Reputation: 47
As far as I understand it, in Bert's operating logic, he changes 50% of his sentences that he takes as input. It doesn't touch the rest.
1-) Is the changed part the transaction made with tokenizer.encoder? And is this equal to input_ids?
Then padding is done. Creating a matrix according to the specified Max_len. the empty part is filled with 0.
After these, cls tokens are placed per sentence. Sep token is placed at the end of the sentence.
2-) Is input_mask happening in this process?
3 -) In addition, where do we use input_segment?
Upvotes: 0
Views: 2125
Reputation: 7369
input_mask
obtained by encoding the sentences does not show the presence of [MASK]

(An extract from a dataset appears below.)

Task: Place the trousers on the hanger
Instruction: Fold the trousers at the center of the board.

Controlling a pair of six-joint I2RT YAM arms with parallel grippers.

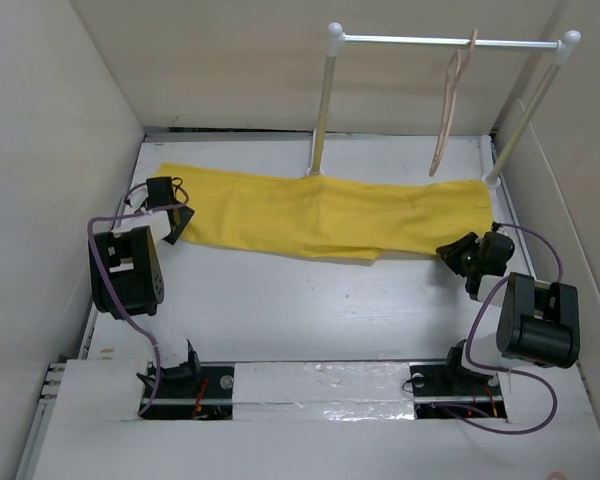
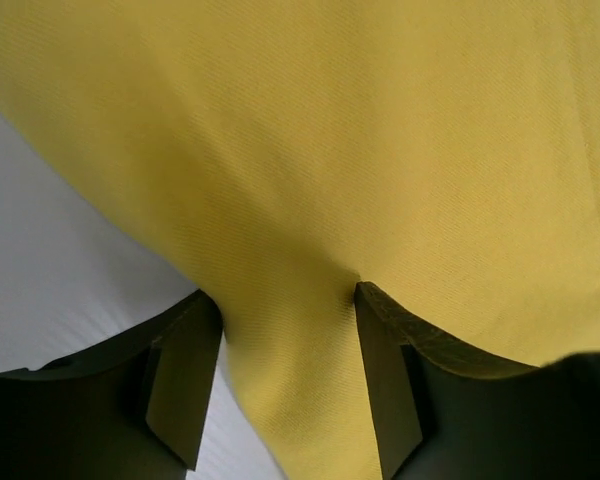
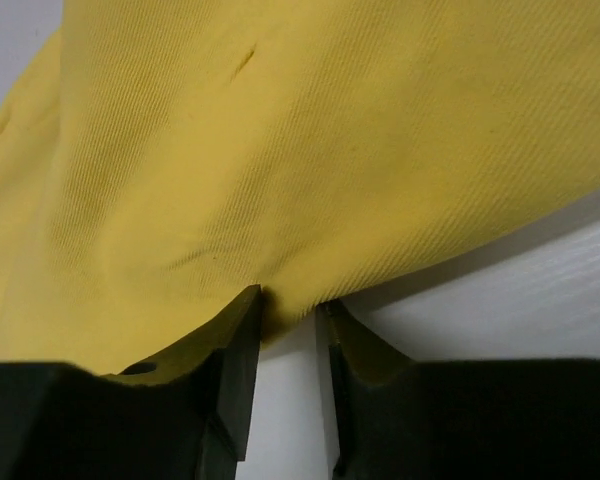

tokens. Instead, when the batch of sentences are tokenized, prepended with [CLS]
, and appended with [SEP]
tokens, it obtains an arbitrary length.To make all the sentences in the batch has fixed number of tokens, zero padding is performed. The input_ids
variable shows whether a given token position contians actual token or if it a zero padded position.
Using [MASK]
token is using only if you want to train on Masked Language Model(MLM) objective.
BERT is trained on two objectives, MLM and Next Sentence Prediction(NSP). In NSP, you pass two sentences and try to predict if the second sentence is the following sentence of first sentence or not. segment_id
holds the information if of which sentence a particular token belongs to.
Upvotes: 1